What is needed :: When you write out the listing, keep every word as it stands and drop the pictures.

The data ::
■ ■ ■ ■ ■

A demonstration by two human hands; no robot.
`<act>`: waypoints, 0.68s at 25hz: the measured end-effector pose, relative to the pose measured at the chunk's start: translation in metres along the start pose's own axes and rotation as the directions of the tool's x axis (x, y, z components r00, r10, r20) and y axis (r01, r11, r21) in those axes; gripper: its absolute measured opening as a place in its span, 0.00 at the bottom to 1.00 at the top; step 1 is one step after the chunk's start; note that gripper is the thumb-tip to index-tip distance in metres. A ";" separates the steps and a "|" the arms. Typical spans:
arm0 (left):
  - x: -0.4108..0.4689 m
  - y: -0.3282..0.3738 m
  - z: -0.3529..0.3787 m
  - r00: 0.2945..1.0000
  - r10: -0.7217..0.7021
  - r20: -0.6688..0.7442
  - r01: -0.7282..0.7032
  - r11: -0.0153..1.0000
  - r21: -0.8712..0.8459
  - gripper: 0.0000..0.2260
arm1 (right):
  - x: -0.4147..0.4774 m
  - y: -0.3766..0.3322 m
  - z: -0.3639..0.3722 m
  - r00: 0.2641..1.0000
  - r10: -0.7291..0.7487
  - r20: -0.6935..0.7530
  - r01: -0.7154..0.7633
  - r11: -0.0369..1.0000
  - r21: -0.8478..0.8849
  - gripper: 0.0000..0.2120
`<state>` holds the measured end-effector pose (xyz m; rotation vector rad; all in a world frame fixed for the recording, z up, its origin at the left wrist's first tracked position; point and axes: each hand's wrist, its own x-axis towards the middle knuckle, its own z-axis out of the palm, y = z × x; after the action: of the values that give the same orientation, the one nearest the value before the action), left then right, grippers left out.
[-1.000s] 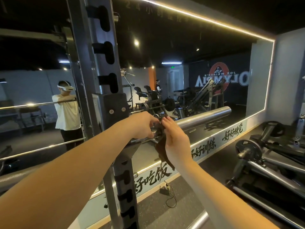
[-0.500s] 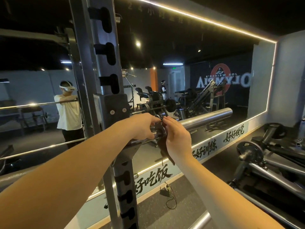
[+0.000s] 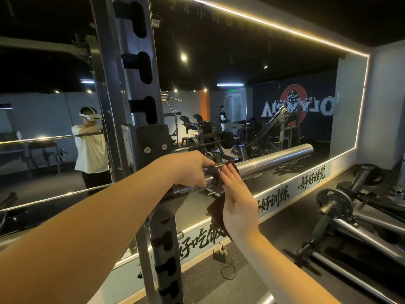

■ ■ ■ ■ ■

Finished task ::
A demonstration by two human hands; no robot.
`<act>`: waypoints, 0.68s at 25hz: the measured end-effector pose, relative to the pose measured at the chunk's start: translation in metres along the start pose's own axes and rotation as the directions of the tool's x axis (x, y, z components r00, r10, r20) and y axis (r01, r11, r21) in those axes; gripper: its absolute measured opening as a place in its span, 0.00 at the bottom to 1.00 at the top; step 1 is one step after the chunk's start; note that gripper is the thumb-tip to index-tip distance in metres. A ";" separates the steps and a "|" the arms. Typical spans:
arm0 (left):
  - x: -0.4108..0.4689 m
  - y: -0.3282..0.3738 m
  - z: -0.3529..0.3787 m
  - r00: 0.2945..1.0000
  - r10: -0.7217..0.7021
  - r20: -0.6688..0.7442
  - r01: -0.7282..0.7032
  - r11: -0.0153..1.0000
  - r21: -0.8712..0.8459
  - gripper: 0.0000..0.2260
arm1 (right):
  - x: -0.4147..0.4774 m
  - y: -0.3766..0.3322 m
  - z: -0.3639..0.3722 m
  - r00: 0.2641..1.0000
  - r10: -0.7291..0.7487
  - r20: -0.6935..0.7530
  - r01: -0.7154..0.7633
  - r11: -0.0369..1.0000
  - r21: -0.8478..0.8849
  - gripper: 0.0000..0.2120
`<state>` holds the measured end-effector pose (xyz m; rotation vector rad; all in a world frame fixed for the recording, z up, its origin at the left wrist's first tracked position; point and axes: each hand's wrist, its own x-axis towards the middle knuckle, its own z-axis out of the palm, y = z × x; after the action: of the values that give the same orientation, the one nearest the value before the action), left then right, grippers left out.
[-1.000s] 
[-0.500s] 
[+0.000s] 

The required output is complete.